А вечерами мы долго не засыпали, лежа он на диване, а я на раскладушке в моей арендованной однокомнатной квартире. Мы говорили на разные темы: о школе, политике, Интернете и даже о девушках, но ни разу не была поднята тема его любви и решения поехать вслед за своей пассией. Я давно понял, что это решение окончательное и не видел смысла мучить ни себя ни его. Наверное, в эти дни я разглядел в своем сыне взрослого человека. Впрочем, и Рома ничего не спрашивал меня о моей жизни за эти месяцы, которые я провел вне дома, очевидно также оставляя за мной право на личный выбор и не упрекая меня ни в чем. Может я действительно не так уж был виноват перед своей семьей?
Но потом наступил тот день, когда я отвез его в аэропорт на своем желтом кэбе с шашечками. Он все сделал сам – зарегистрировался на рейс и сдал свой не тяжелый чемодан. Я только сопровождал его постоянно стремясь где-то помочь. Но скоро увидел, что Рома в этой помощи не нуждается. Он был вполне самостоятельным.
– Ну будь же мужиком, Отец! – сказал он мне перед тем как скрыться в дверях зоны вылета. – Чего ты нюни распустил? На осенних каникулах приеду. Ждите!
Он ушел, а я, глотая слезы кинулся на второй этаж и подбежал к большому панорамному окну, из которого было видно весь аэродром и взлетно-посадочные полосы. Я знал, что на Новосибирский рейс посадка будет через автобус, а не по телескопическому трапу и надеялся увидеть, как Рома будет садится в самолет.

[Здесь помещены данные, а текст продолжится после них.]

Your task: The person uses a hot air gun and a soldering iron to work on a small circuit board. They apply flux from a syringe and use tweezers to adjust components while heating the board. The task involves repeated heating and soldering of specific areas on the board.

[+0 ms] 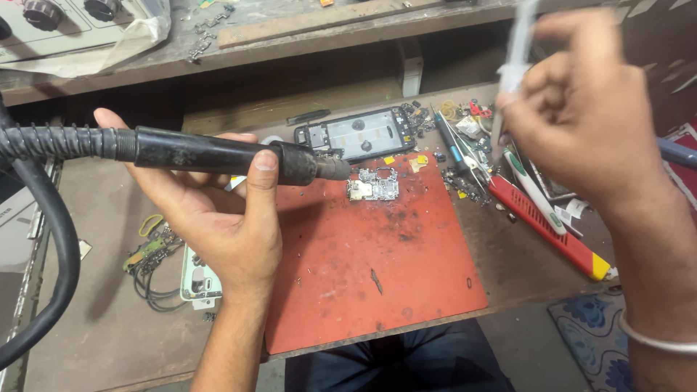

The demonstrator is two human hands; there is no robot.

Подойдя к массивному окну, я сразу вспомнил что именно здесь я стоял тогда осенью с Тейей и мы смотрели как взлетают и садятся самолеты. Под сердцем от этого воспоминания еще больше защемило, и я прижался лбом к стеклу, роняя соленые капли на затоптанный многочисленными пассажирами пол.
Сына я действительно увидел. Его высокая фигура с курчавой головой уверенно двигалась по направлению к готовой отправится в небеса сине-белой железной птице. Он держал в левой руке маленькую кожаную сумочку с документами, а за правую руку его держала высокая и стройная женщина с длинными белыми волосами. Но Рома казалось совсем не замечал рядом с собой кого-либо. Он смотрел прямо, задрав подбородок вверх и предвкушая радость и восторг полета.
– Позаботься о нем, Тейя! – прошептал я и провел двумя ладонями по пыльному стеклу.
Они скрылись в недрах авиалайнера.
Я утер слезы платком.
– Он улетел? – спросил кто-то позади меня.